90 mph and packed with technology, the oldest university solar vehicle team reveals its latest solar race car. The MIT Solar Electric Vehicle Team unveiled Eleanor, a $243,000 carbon-fiber racer which it is prepping for an inaugural race later this year.
Eleanor will race nearly 2,000 miles of Australian outback for seven days in the tenth World Solar Challenge.
The competition is a test of batteries, motor technology and power-management systems. All of these systems may appear in hybrids and electric vehicles, and may also influence the design of some of the vehicles we see in showrooms.
After six months designing the body, the team began fine-tuning Eleanor in Ford Motor Company’s wind tunnel. The result: a super-slippery drag coefficient of 0.11, making Eleanor more aerodynamic than a Toyota Prius, the EV1 or even the super-slick Aptera 2e electric car.
Eleanor features 580 silicon solar cells, covering six square meters (about 64.5 square feet), manufactured by Sun Power. The solar cells generate 1,200 watts (equal to energy required to run a hair dryer or a pair of desktop computers).
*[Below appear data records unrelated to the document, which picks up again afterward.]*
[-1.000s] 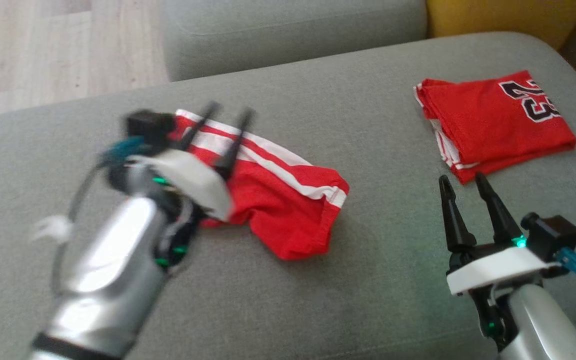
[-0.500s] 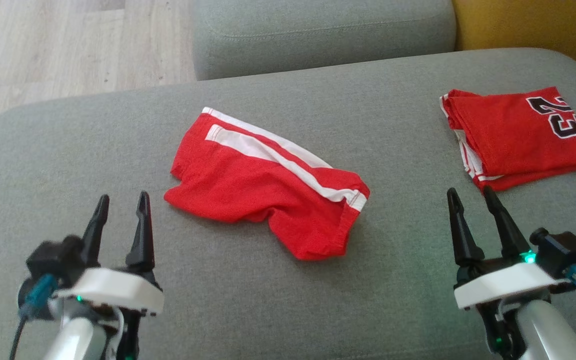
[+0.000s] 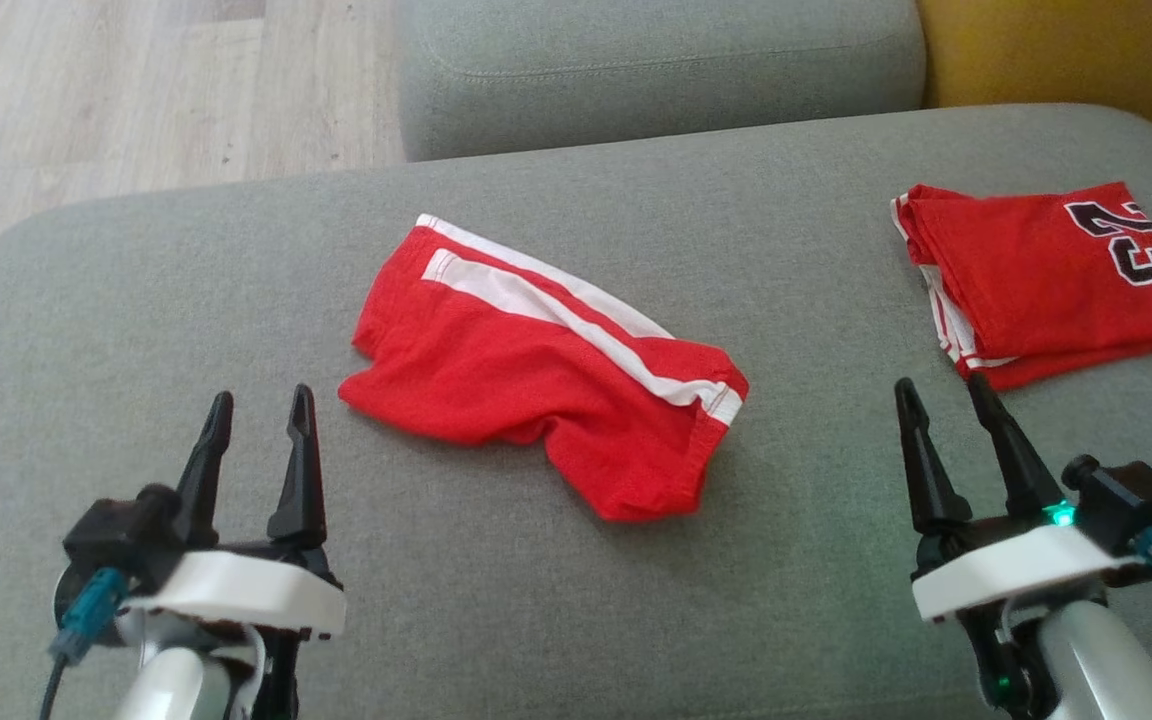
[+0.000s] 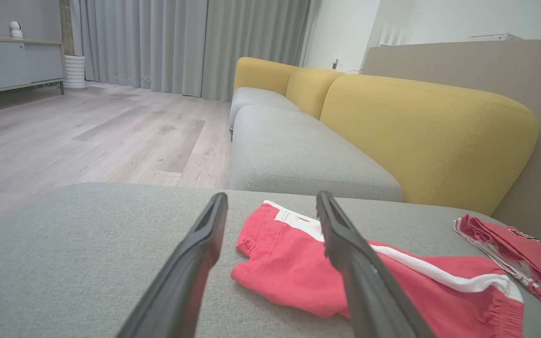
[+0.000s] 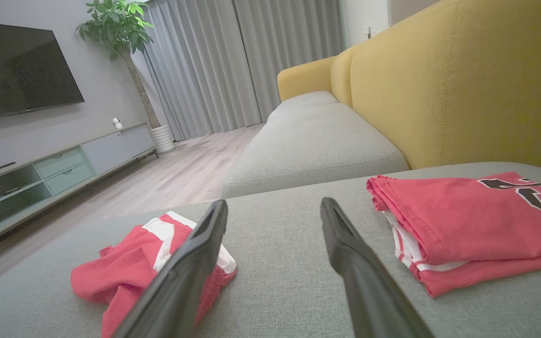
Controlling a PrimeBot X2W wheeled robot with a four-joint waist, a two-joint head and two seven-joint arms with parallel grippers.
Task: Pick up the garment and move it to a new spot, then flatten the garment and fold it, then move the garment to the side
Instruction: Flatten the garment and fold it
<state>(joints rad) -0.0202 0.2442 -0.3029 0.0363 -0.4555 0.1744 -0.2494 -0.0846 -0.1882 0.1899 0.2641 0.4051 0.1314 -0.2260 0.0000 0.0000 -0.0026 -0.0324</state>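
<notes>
Red shorts (image 3: 536, 400) with white side stripes lie rumpled near the middle of the grey seat cushion (image 3: 136, 300); stripes run from far left to near right; nothing grips them; left gripper (image 3: 262, 394) at lower left of the head view, fingers spread, nothing between them, tips near the shorts' near-left edge but apart from it; left wrist view looks along those fingers, shorts lying ahead and to the right on the cushion; right gripper (image 3: 939, 381) at lower right, fingers likewise spread and empty, over bare cushion, well apart from the shorts; folded red jersey (image 3: 1036, 280) with black numerals lies at the cushion's far right, near the right gripper's tips; second grey cushion (image 3: 656, 70) behind; yellow backrest (image 3: 1066, 50) at upper right; pale wood floor (image 3: 136, 90) at upper left
</notes>
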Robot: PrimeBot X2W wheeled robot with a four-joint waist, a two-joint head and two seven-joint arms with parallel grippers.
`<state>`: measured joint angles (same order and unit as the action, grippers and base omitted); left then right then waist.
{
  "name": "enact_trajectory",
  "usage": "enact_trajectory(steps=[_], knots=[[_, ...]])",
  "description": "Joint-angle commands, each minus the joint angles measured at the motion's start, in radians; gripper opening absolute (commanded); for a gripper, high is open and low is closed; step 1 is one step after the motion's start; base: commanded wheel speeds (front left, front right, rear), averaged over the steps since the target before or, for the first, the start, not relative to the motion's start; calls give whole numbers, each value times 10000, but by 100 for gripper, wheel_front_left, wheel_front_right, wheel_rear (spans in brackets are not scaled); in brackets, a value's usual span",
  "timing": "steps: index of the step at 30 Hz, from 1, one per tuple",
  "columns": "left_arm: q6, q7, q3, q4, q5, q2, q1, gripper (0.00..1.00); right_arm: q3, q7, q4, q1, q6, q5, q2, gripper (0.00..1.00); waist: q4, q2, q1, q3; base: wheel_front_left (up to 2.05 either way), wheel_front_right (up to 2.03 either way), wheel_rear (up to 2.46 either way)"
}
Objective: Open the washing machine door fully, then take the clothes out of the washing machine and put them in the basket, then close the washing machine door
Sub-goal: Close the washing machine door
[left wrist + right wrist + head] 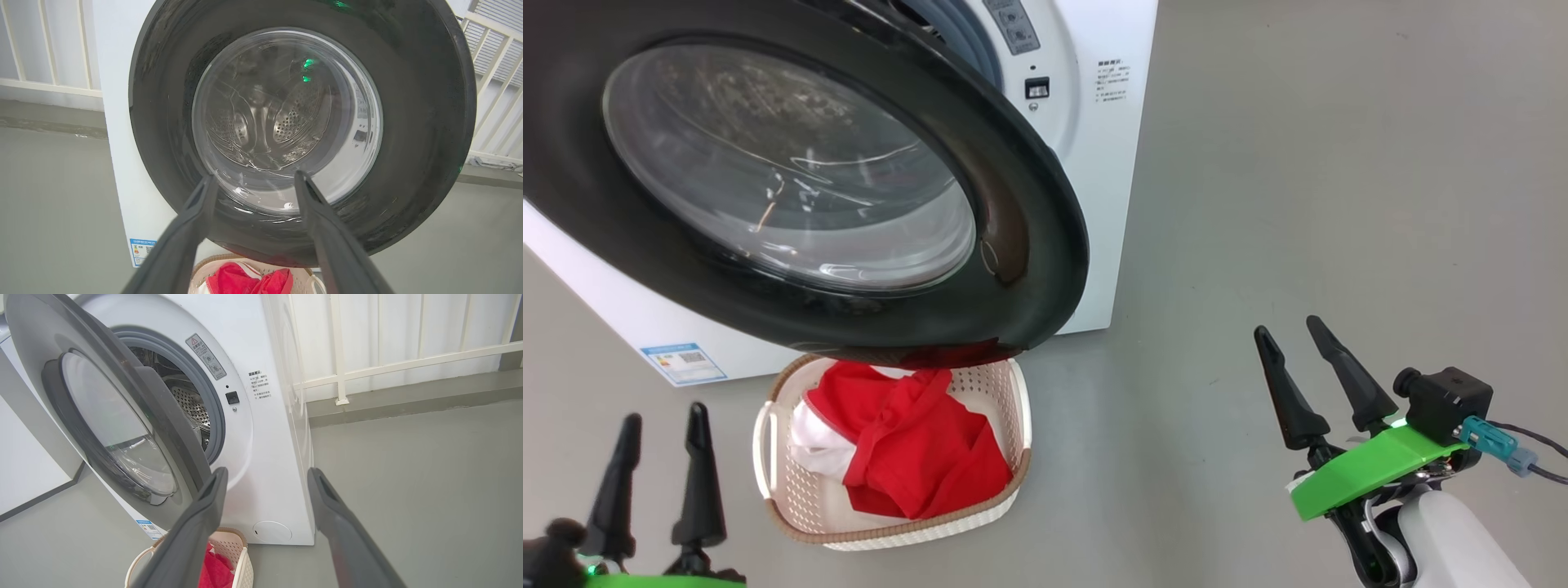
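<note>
Red clothes (907,441): heaped in the basket (810,494) at the lower middle of the head view, with white trim seen on the heap's left.
basket: set on the grey floor (1339,163) just before the washing machine (1094,163); its far rim is overlapped in the head view by the door's lower edge.
washing machine door (792,180): swung out and part open at the upper left of the head view; a gap to the rubber ring (214,412) is seen in the right wrist view.
drum (190,406): bare steel is seen through the gap and through the glass; no garment can be made out, though its bottom is hidden.
left gripper (663,412): spread and empty at the lower left of the head view, pointed at the door glass in its own view.
right gripper (1288,327): spread and empty at the lower right, well apart from the door.
step judged: only the closing appears to be left.
risk, snag: the heap or the basket rim could be brushed by the door's lower edge, since the clearance cannot be told.
risk, slip: fingers could be skidded off the bulging glass if it is pushed there and not on the black rim.
risk, latch: the door could be left ajar by too soft a push.
risk, pinch: a finger could be trapped if it is kept inside the gap.
</note>
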<state>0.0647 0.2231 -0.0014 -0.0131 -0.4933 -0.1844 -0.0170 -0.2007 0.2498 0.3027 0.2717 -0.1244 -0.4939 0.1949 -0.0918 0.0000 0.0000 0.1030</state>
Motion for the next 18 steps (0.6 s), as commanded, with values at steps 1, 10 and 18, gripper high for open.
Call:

The 6-kilowatt-hour Genasun battery pack stores all energy, comprising of 693 lithium-ion cells. The 32 kilograms (about 71 pounds) battery provides enough power, even without sunlight, for Eleanor to drive about three hours. She is propelled by a 10-horsepower hub.
Some Energy Saving Cars on the Market or Soon Entering the Market
Chevrolet Volt range-extended EV, the forthcoming electric car that General Motors has all but bet its future on.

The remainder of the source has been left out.